#### DATA SEGMENT ####

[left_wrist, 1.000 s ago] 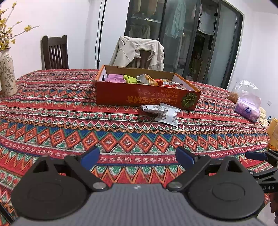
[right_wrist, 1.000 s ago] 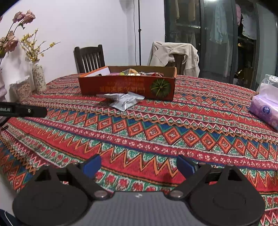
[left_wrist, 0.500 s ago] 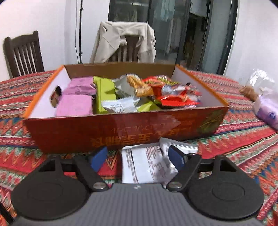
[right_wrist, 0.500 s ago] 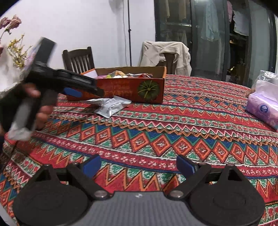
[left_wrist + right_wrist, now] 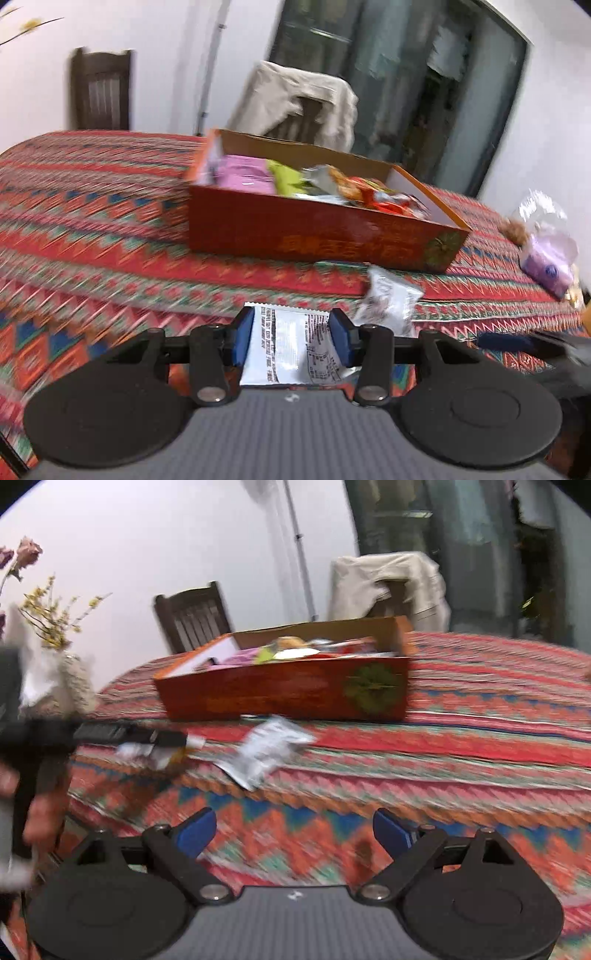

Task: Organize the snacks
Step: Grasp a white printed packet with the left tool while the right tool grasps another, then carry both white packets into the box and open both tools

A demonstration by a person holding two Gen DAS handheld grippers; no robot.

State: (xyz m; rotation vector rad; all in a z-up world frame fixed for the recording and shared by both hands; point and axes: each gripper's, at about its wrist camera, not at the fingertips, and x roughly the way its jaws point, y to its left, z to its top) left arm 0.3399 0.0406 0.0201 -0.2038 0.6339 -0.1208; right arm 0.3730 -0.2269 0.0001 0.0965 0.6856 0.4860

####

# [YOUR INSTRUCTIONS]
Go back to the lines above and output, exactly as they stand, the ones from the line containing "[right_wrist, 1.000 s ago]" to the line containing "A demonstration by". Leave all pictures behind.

# [WRITTEN REPLY]
[right_wrist, 1.000 s ago] 
[left_wrist, 0.500 s ago] 
[right_wrist, 0.500 s ago] 
[left_wrist + right_wrist, now] 

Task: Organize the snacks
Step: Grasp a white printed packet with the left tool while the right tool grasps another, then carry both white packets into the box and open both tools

A demonstration by a person holding two Gen DAS handheld grippers; no robot.

Nothing else remains for this exercise.